The bank will mobilize about 200,000 billion VND.
According to analysts, not only in the first half of the year, but from now until the end of the year, banks will still be the dominant issuers in the bond market.
“With loan growth much higher than deposit growth, we believe that banks will increase the issuance of long-term bonds to meet capital needs. Accordingly, banks will continue to lead new issuance in the second half of 2025, with a total issuance plan of nearly VND200,000 billion in 2025,” said Mr. Nguyen Dinh Duy.
Recently, the Military Commercial Joint Stock Bank announced a plan to issue VND30,000 billion in bonds. Asia Commercial Joint Stock Bank ( ACB ) announced that it will issue VND20,000 billion in bonds. Many other commercial joint stock banks also plan to mobilize thousands of billions of dong through the bond channel.

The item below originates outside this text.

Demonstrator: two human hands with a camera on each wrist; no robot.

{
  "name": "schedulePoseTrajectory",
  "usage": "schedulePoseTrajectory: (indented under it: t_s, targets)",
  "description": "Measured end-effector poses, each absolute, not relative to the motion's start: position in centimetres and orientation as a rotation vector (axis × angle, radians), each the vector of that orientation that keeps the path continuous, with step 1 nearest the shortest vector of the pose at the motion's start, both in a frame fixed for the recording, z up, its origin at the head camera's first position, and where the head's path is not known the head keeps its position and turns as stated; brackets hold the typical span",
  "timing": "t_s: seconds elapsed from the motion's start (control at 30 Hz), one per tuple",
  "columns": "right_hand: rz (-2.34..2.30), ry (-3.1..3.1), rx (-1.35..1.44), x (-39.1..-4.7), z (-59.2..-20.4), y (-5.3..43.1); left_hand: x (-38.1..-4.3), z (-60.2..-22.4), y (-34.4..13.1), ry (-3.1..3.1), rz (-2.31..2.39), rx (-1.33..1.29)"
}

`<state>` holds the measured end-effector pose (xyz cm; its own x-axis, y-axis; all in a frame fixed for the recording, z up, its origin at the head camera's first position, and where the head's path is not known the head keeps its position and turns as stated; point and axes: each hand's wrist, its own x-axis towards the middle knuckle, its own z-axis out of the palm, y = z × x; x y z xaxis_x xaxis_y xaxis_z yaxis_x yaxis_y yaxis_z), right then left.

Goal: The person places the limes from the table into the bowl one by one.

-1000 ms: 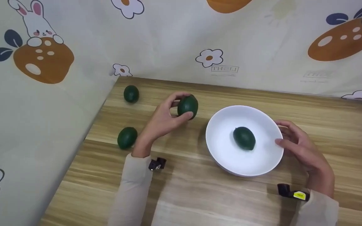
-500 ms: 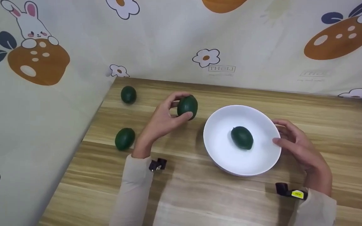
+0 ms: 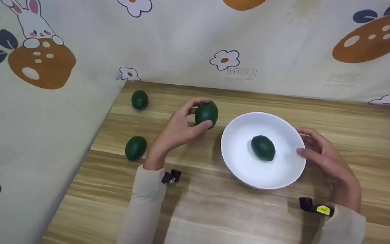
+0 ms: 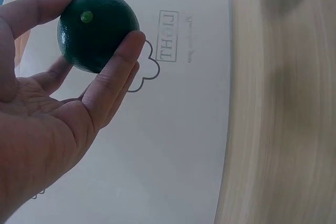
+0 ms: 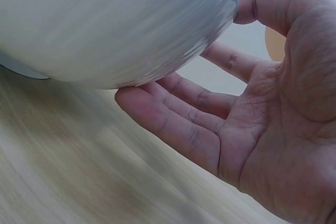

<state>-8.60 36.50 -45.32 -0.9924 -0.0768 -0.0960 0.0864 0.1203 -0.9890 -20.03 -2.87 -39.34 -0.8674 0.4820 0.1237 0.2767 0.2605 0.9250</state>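
In the head view my left hand (image 3: 178,127) holds a dark green lime (image 3: 207,114) between thumb and fingers, to the left of a white bowl (image 3: 235,162). The left wrist view shows a pale stem nub on this held lime (image 4: 98,31), raised with the fingertips around it. My right hand (image 3: 328,159) grips the bowl's right side, thumb at the rim and fingers along the outer wall. From below, the right wrist view shows those fingertips against the bowl (image 5: 121,30). One more lime (image 3: 263,148) lies inside the bowl.
Two limes lie on the wooden table (image 3: 229,217) at its left: one near the back corner (image 3: 139,100), the other by the left wrist (image 3: 135,148). A printed cloth (image 3: 168,51) hangs along the back and left edges. Small cameras (image 3: 171,177) sit at both wrists.
My left hand, with the lime in it, has shifted slightly right toward the bowl. The right hand keeps its grip on the bowl, and the head view has moved a little.
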Motion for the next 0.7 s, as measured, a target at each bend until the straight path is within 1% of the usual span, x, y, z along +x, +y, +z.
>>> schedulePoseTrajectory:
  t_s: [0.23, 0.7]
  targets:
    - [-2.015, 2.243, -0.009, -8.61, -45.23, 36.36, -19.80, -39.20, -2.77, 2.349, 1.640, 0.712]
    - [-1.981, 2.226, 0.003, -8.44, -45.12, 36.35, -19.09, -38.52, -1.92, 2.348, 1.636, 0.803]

In addition, according to experts, from July 1, 2025, the Law amending and supplementing a number of articles of the Enterprise Law, which has just been passed by the National Assembly , will take effect. Accordingly, non-public companies wishing to issue private bonds must have liabilities not exceeding 5 times their equity. This will further tighten the issuance of private corporate bonds. Banks will have an even greater advantage in this playing field.
According to economist Hoang Van Cuong, tightening the conditions for issuing individual bonds is necessary to eliminate risky businesses, protect investors’ rights and help the bond market become healthy. However, this also makes it more difficult for non-bank corporate bonds to be issued.

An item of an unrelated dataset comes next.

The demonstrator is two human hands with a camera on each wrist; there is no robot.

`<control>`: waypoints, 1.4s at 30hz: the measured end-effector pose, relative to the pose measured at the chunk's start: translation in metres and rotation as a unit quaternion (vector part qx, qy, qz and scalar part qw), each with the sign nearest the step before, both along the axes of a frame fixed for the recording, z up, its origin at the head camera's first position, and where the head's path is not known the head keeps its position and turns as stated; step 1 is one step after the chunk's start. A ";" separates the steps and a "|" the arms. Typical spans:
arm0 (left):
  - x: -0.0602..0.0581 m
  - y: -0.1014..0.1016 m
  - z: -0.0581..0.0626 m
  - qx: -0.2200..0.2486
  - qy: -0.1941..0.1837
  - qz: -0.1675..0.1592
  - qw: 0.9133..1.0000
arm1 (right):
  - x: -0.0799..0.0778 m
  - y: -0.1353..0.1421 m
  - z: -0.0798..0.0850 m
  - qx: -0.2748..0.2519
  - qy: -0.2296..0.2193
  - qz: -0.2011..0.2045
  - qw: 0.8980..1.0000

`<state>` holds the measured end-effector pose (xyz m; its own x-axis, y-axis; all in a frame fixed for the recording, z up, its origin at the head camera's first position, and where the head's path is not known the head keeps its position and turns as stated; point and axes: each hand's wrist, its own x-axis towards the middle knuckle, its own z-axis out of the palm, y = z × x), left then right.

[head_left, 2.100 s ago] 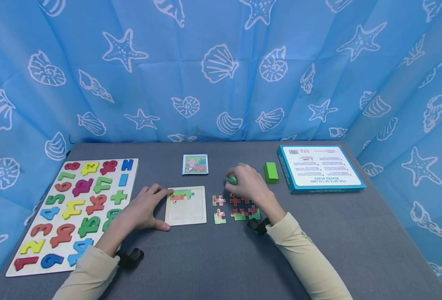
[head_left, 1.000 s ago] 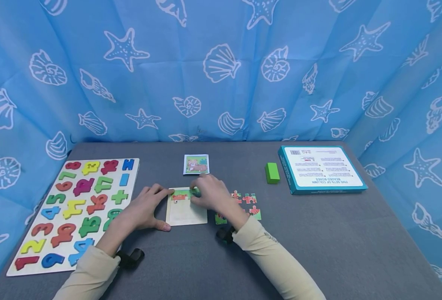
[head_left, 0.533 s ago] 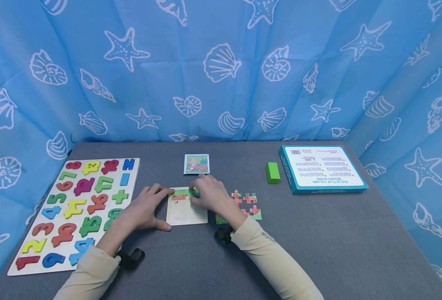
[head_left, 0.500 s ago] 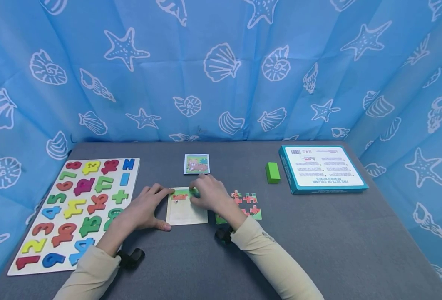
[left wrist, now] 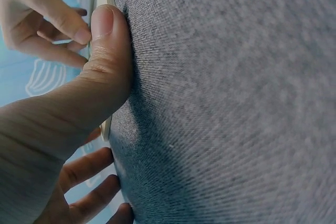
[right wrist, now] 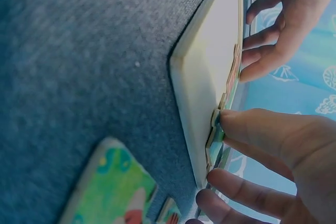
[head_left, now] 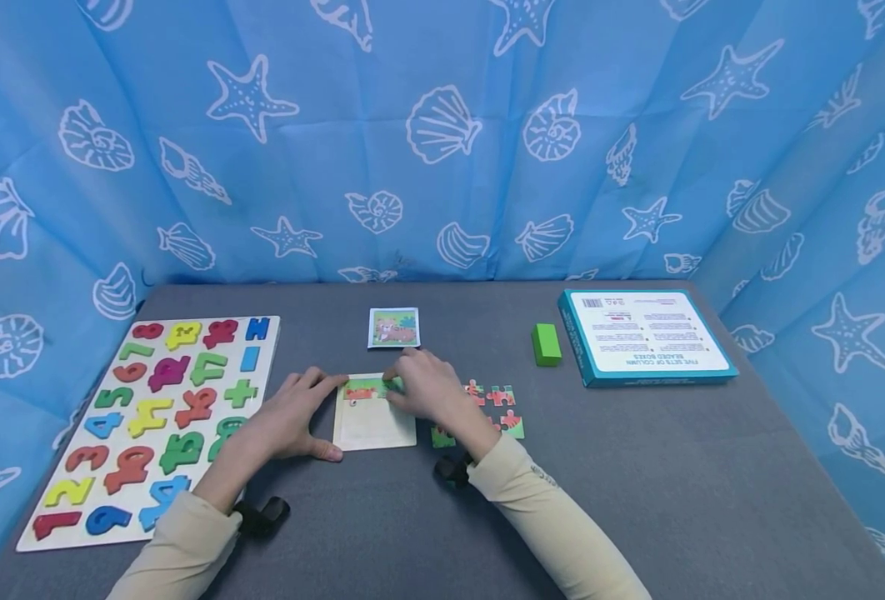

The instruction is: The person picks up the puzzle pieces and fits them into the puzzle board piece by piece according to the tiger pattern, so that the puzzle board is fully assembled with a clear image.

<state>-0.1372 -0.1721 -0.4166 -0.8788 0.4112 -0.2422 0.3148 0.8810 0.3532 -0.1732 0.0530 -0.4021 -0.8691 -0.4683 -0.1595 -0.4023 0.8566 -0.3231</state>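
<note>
A square wooden puzzle tray (head_left: pixel 375 432) lies at the middle of the table, with joined jigsaw pieces (head_left: pixel 361 392) along its far edge. My left hand (head_left: pixel 285 421) rests at the tray's left side, thumb touching the near corner and index finger at the far corner. With thumb and fingers my right hand (head_left: pixel 431 392) pinches a green jigsaw piece (right wrist: pixel 216 120) at the tray's far right corner; part of this piece is hidden by the fingers. Several loose red and green pieces (head_left: pixel 501 396) lie right of the tray, some of them behind the right hand and wrist.
Beyond the tray lies a small picture card (head_left: pixel 394 327). A green block (head_left: pixel 546 345) stands beside a teal-edged box (head_left: pixel 648 337) at the right. At the left is a board of coloured numbers (head_left: pixel 82 538). A blue shell-print curtain (head_left: pixel 382 167) hangs behind the table.
My right hand has moved left from the loose pieces to the tray, bringing the green piece, which now sits lower beside the joined pieces. My left hand has stayed in place.
</note>
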 end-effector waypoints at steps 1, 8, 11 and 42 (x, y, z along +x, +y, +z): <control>0.000 0.000 0.000 0.000 0.000 0.001 1.000 | 0.000 0.000 0.000 0.001 -0.001 0.000 1.000; 0.000 0.002 0.000 0.003 -0.005 0.004 1.000 | 0.000 0.003 0.001 0.004 -0.004 -0.011 1.000; 0.000 0.002 0.001 0.002 -0.003 0.001 1.000 | -0.001 0.003 0.001 0.002 -0.006 -0.012 1.000; 0.001 0.000 0.000 0.002 -0.010 0.010 1.000 | -0.001 0.030 0.012 -0.045 0.007 -0.023 0.999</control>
<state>-0.1366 -0.1716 -0.4168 -0.8816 0.3946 -0.2590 0.2896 0.8855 0.3634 -0.1743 0.0830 -0.3900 -0.8916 -0.4403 -0.1059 -0.3690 0.8420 -0.3935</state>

Ms. Trinh Quynh Giao, General Director of PVI Asset Management, said that the structure of the bond market is unreasonable. “Previously, in the structure of corporate bond issuance in the market, real estate usually accounted for 1/3, banks accounted for 1/3, and the rest were other components. But currently, 77% of bonds issued in the market belong to the banking group,” Ms. Giao said.
To prevent banks from being "alone" in the bond market, experts say that it is necessary to boldly have mechanisms to attract investment capital from funds (especially insurance funds) and from banks investing in bonds.
In addition, on July 1, 2024, the State Bank of Vietnam stipulated that commercial banks are not allowed to participate in managing collateral for bond issuance packages, making it difficult for banks to invest in bonds, reducing market liquidity. This is also the reason why banks almost take on the role of both buyers and sellers in the current bond market.